== TO DO ==
Give the data again exactly as it is written.
DATA FOR REVIEW: Begin
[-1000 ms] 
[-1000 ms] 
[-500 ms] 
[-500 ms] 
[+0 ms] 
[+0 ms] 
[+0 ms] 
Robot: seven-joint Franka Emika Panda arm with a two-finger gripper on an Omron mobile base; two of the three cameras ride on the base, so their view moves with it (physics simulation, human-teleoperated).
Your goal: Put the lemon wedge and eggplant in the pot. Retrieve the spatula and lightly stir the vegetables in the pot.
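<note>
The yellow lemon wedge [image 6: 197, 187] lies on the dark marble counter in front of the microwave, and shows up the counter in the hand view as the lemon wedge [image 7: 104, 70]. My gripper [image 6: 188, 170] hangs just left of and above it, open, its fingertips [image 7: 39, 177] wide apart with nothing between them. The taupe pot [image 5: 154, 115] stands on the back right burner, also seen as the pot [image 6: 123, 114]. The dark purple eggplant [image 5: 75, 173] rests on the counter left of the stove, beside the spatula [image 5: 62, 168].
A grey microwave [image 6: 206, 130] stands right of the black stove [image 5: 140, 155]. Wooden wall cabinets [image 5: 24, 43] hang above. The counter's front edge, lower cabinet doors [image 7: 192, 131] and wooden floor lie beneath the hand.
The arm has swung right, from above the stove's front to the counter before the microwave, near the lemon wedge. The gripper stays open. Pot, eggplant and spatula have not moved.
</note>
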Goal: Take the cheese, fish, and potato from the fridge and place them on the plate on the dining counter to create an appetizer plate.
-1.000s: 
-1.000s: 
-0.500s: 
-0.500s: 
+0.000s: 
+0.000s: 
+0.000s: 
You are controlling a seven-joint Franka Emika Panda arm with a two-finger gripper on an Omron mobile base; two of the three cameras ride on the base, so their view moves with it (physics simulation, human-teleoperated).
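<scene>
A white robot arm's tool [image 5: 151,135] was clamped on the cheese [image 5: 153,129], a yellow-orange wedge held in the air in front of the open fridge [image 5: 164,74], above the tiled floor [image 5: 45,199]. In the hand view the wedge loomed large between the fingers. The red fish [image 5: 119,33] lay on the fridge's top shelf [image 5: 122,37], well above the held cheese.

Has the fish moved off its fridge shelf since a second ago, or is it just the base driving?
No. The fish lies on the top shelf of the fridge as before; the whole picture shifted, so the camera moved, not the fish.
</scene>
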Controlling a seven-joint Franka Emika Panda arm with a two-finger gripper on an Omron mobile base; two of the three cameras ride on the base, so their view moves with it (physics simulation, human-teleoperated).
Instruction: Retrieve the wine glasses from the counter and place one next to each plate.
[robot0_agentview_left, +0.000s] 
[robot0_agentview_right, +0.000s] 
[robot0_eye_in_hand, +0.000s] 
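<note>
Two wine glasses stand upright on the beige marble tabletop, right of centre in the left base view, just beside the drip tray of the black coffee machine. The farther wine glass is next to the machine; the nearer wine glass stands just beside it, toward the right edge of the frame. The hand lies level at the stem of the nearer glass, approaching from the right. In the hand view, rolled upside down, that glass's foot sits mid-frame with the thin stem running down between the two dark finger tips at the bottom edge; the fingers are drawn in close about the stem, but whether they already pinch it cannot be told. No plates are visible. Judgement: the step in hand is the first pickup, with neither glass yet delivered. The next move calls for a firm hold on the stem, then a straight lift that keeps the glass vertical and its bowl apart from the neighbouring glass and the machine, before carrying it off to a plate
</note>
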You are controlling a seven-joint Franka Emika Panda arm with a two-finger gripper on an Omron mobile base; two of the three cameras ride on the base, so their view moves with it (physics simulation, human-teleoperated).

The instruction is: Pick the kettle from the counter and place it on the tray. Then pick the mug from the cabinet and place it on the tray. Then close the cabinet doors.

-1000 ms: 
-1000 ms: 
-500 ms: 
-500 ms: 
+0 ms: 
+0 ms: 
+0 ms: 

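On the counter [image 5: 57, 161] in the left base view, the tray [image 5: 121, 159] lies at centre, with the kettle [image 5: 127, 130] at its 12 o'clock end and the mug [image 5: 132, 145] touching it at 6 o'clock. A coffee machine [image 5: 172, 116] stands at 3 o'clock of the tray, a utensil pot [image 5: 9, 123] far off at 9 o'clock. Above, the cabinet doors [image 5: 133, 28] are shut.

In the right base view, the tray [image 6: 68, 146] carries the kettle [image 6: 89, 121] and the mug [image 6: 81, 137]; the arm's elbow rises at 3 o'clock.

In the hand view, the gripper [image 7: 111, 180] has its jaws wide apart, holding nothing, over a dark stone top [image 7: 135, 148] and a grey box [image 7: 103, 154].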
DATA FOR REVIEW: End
== ANSWER SPACE ==
[-1000 ms] 
[-1000 ms] 
[-500 ms] 
[-500 ms] 
[+0 ms] 
[+0 ms] 
[+0 ms] 
Robot: seven-joint Franka Emika Panda arm with a two-finger gripper on an Omron mobile base; two of the three cameras ride on the base, so their view moves with it (physics simulation, human-teleoperated).
Your goal: Put the lemon wedge and eggplant in the pot. Retrieve the spatula and lightly stir the vegetables in the pot.
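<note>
The yellow lemon wedge [image 6: 197, 187] lies on the dark marble counter in front of the microwave, and shows up the counter in the hand view as the lemon wedge [image 7: 104, 70]. My gripper [image 6: 188, 170] hangs just left of and above it, open, its fingertips [image 7: 39, 177] wide apart with nothing between them. The taupe pot [image 5: 154, 115] stands on the back right burner, also seen as the pot [image 6: 123, 114]. The dark purple eggplant [image 5: 75, 173] rests on the counter left of the stove, beside the spatula [image 5: 62, 168].
A grey microwave [image 6: 206, 130] stands right of the black stove [image 5: 140, 155]. Wooden wall cabinets [image 5: 24, 43] hang above. The counter's front edge, lower cabinet doors [image 7: 192, 131] and wooden floor lie beneath the hand.
The arm has swung right, from above the stove's front to the counter before the microwave, near the lemon wedge. The gripper stays open. Pot, eggplant and spatula have not moved.
</note>
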Goal: Take the cheese, fish, and potato from the fridge and place them on the plate on the dining counter to create an appetizer plate.
-1.000s: 
-1.000s: 
-0.500s: 
-0.500s: 
+0.000s: 
+0.000s: 
+0.000s: 
You are controlling a seven-joint Franka Emika Panda arm with a two-finger gripper on an Omron mobile base; two of the three cameras ride on the base, so their view moves with it (physics simulation, human-teleoperated).
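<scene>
A white robot arm's tool [image 5: 151,135] was clamped on the cheese [image 5: 153,129], a yellow-orange wedge held in the air in front of the open fridge [image 5: 164,74], above the tiled floor [image 5: 45,199]. In the hand view the wedge loomed large between the fingers. The red fish [image 5: 119,33] lay on the fridge's top shelf [image 5: 122,37], well above the held cheese.

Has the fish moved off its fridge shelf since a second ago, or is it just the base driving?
No. The fish lies on the top shelf of the fridge as before; the whole picture shifted, so the camera moved, not the fish.
</scene>
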Controlling a seven-joint Franka Emika Panda arm with a two-finger gripper on an Omron mobile base; two of the three cameras ride on the base, so their view moves with it (physics simulation, human-teleoperated).
Instruction: Retrieve the wine glasses from the counter and place one next to each plate.
[robot0_agentview_left, +0.000s] 
[robot0_agentview_right, +0.000s] 
[robot0_eye_in_hand, +0.000s] 
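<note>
Two wine glasses stand upright on the beige marble tabletop, right of centre in the left base view, just beside the drip tray of the black coffee machine. The farther wine glass is next to the machine; the nearer wine glass stands just beside it, toward the right edge of the frame. The hand lies level at the stem of the nearer glass, approaching from the right. In the hand view, rolled upside down, that glass's foot sits mid-frame with the thin stem running down between the two dark finger tips at the bottom edge; the fingers are drawn in close about the stem, but whether they already pinch it cannot be told. No plates are visible. Judgement: the step in hand is the first pickup, with neither glass yet delivered. The next move calls for a firm hold on the stem, then a straight lift that keeps the glass vertical and its bowl apart from the neighbouring glass and the machine, before carrying it off to a plate
</note>
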You are controlling a seven-joint Franka Emika Panda arm with a two-finger gripper on an Omron mobile base; two of the three cameras ride on the base, so their view moves with it (physics simulation, human-teleoperated).

The instruction is: Pick the kettle from the counter and place it on the tray. Then pick the mug from the cabinet and place it on the tray. Then close the cabinet doors.

-1000 ms: 
-1000 ms: 
-500 ms: 
-500 ms: 
+0 ms: 
+0 ms: 
+0 ms: 

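On the counter [image 5: 57, 161] in the left base view, the tray [image 5: 121, 159] lies at centre, with the kettle [image 5: 127, 130] at its 12 o'clock end and the mug [image 5: 132, 145] touching it at 6 o'clock. A coffee machine [image 5: 172, 116] stands at 3 o'clock of the tray, a utensil pot [image 5: 9, 123] far off at 9 o'clock. Above, the cabinet doors [image 5: 133, 28] are shut.

In the right base view, the tray [image 6: 68, 146] carries the kettle [image 6: 89, 121] and the mug [image 6: 81, 137]; the arm's elbow rises at 3 o'clock.

In the hand view, the gripper [image 7: 111, 180] has its jaws wide apart, holding nothing, over a dark stone top [image 7: 135, 148] and a grey box [image 7: 103, 154].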

The exercise is done; no more work remains.